You bet Steve. I enjoy running the blog and interacting with folks about personal finance and investing. Before we get the heart of the 4% safe withdrawal rate discussion, I was wondering if we could recap what this “rule” actually says and what it is based on for readers?
In general terms, the “4% rule” says that you can withdraw 4% of your savings each year (and increase it every year by the rate of inflation) from the time you retire and have a very high probability you’ll never run out of money. I think this “rule” has gained so much traction over the years because it gave people comfort that if they followed this rule, they would never run out of money. We both know there are risks with this logic!
This ‘rule’ originated from a paper written in the 1990s by a financial planner in the USA who looked at rolling 30-year periods of a 50% equity/50% fixed income asset allocation.
For Mark’s readership, here is another way of looking at it, since I know Mark aspires to own a $1 million portfolio for semi-retirement:
- If you grew your portfolio value to your goal, $1,000,000, then you could reasonably withdraw 4% of that or $40,000 per year almost without fail until death. (We will see why later on there some assumptions with the 4% rule to be mindful of!)
- Depending upon your lifestyle, say you needed $60,000 per year in retirement or semi-retirement, then according to the 4% rule you would need $60,000/4% = $1,500,000 in portfolio value.
Great stuff Steve.
As I approach (rather strive for) semi-retirement in the coming years, I’ve been doing more thinking about the 4% rule. Based on demographic shifts that I wrote about here in my top dividend ETFs post, I’m wondering if the 4% still makes any sense?

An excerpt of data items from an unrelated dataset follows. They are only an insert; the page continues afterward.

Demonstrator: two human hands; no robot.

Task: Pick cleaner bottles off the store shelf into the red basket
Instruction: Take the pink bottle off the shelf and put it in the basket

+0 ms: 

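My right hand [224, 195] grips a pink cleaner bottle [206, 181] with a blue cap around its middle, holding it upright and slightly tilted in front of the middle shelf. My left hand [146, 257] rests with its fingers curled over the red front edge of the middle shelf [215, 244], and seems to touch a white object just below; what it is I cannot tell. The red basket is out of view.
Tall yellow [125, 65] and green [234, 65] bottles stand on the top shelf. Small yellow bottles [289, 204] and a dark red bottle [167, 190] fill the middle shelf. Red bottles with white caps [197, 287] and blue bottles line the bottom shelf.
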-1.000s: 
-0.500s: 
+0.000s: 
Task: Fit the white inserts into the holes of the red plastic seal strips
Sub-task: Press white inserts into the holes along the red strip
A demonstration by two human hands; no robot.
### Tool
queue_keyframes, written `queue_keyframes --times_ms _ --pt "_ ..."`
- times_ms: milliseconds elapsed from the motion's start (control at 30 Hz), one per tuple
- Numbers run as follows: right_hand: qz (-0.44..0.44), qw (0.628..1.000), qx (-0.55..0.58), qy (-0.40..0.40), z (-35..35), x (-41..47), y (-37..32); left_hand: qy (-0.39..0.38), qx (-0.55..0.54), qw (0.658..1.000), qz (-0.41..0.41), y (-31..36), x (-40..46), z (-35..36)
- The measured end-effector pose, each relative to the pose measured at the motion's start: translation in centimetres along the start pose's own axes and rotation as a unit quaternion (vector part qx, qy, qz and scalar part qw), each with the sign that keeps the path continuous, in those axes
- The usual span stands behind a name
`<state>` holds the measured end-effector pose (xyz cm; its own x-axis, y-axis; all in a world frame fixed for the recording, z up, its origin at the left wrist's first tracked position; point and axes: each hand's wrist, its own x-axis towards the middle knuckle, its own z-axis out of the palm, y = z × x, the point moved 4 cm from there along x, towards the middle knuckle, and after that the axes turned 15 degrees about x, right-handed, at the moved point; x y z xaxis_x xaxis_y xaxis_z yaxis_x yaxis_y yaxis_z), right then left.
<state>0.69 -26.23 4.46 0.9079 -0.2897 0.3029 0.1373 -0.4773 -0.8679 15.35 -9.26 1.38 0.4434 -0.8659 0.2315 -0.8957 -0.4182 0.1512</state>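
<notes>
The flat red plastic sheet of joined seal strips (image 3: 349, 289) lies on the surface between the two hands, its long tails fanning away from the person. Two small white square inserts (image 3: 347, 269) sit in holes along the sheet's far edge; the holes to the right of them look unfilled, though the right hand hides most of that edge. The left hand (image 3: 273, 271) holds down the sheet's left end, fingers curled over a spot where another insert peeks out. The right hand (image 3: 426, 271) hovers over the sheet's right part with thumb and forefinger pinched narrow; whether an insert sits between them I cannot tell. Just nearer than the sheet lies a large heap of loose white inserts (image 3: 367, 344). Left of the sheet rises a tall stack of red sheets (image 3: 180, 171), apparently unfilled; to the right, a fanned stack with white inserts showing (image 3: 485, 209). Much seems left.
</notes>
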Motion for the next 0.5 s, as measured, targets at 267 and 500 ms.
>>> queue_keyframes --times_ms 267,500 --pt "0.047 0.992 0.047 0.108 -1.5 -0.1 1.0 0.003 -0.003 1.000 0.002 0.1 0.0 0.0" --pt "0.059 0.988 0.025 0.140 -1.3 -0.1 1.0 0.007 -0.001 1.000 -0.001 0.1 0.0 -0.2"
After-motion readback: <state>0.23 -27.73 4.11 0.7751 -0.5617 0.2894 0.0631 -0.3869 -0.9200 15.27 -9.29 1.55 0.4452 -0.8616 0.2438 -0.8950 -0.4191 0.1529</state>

I’ll be honest, I’ve been preparing retirement plans for people for almost five years and I have never used the 4% rule or even mentioned it to any of my clients.There are just too many factors to consider when it comes to retirement planning to rely on just one rule or aspect. I think introducing this ‘rule’ could potentially confuse people, as they could maybe walk away thinking, “All we have to do is withdraw 4% of our money per year and we’ll be fine”.There are just so many other factors to add into an overall plan that using one idea isn’t advisable.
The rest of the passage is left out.